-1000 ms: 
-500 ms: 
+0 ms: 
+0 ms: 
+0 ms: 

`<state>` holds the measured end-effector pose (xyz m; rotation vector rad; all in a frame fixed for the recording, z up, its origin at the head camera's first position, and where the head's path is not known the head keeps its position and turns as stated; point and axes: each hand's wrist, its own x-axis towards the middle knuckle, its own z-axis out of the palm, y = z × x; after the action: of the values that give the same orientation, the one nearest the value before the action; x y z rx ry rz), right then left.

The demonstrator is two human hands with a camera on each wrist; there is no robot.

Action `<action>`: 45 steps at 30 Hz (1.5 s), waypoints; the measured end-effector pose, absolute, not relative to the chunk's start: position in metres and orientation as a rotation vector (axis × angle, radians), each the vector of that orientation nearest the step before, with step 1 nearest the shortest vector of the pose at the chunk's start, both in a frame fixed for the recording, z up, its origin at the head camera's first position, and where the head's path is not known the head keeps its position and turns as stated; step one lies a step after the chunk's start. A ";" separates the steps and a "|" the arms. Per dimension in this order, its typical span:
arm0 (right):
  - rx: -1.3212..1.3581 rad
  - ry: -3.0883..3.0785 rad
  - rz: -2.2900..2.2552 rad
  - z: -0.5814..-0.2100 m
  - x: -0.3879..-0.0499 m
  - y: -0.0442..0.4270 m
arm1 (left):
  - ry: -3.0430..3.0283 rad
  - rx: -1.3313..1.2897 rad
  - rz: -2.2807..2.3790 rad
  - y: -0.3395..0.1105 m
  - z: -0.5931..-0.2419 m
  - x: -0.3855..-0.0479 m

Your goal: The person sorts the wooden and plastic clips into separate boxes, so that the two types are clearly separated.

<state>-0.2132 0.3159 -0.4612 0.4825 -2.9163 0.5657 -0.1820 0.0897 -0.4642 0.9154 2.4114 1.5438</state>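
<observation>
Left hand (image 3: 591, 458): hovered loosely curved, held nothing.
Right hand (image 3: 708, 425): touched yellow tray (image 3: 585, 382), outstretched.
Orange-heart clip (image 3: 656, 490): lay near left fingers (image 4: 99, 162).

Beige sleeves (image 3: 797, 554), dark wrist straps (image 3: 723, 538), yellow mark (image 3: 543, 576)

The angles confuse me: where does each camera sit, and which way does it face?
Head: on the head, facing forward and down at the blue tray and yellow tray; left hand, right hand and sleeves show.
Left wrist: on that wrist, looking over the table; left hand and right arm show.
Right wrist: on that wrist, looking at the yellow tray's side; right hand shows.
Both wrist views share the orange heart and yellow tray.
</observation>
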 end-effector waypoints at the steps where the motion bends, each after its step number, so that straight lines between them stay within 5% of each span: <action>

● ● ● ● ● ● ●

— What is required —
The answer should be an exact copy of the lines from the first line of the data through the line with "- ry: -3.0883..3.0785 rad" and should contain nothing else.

— Task result —
-1000 ms: 
-500 ms: 
+0 ms: 
+0 ms: 
+0 ms: 

`<state>` holds the measured end-effector pose (xyz m; rotation vector rad; all in a frame fixed for the recording, z up, its origin at the head camera's first position, and where the head's path is not known the head keeps its position and turns as stated; point and axes: each hand's wrist, its own x-axis towards the middle knuckle, its own z-axis out of the palm, y = z × x; after the action: of the values that give the same orientation, the one nearest the value before the action; x y z rx ry rz), right then left.

The demonstrator is two human hands with a camera on each wrist; there is no robot.

Action `<action>`: 45 steps at 30 Hz (1.5 s), waypoints; the measured end-effector pose, absolute, not relative to the chunk's start: position in metres and orientation as a rotation vector (axis × angle, radians), each the vector of that orientation nearest the step before, with step 1 nearest the shortest vector of the pose at the chunk's start, both in a frame fixed for the recording, z up, its origin at the head camera's first position, and where the head's path is not known the head keeps its position and turns as stated; step one lies a step after the chunk's start. A ";" separates the steps and a "|" the arms. Per dimension in this order, its typical span:
arm0 (right):
  - rx: -1.3212..1.3581 rad
  - ry: -3.0883..3.0785 rad

The exercise requires no additional answer.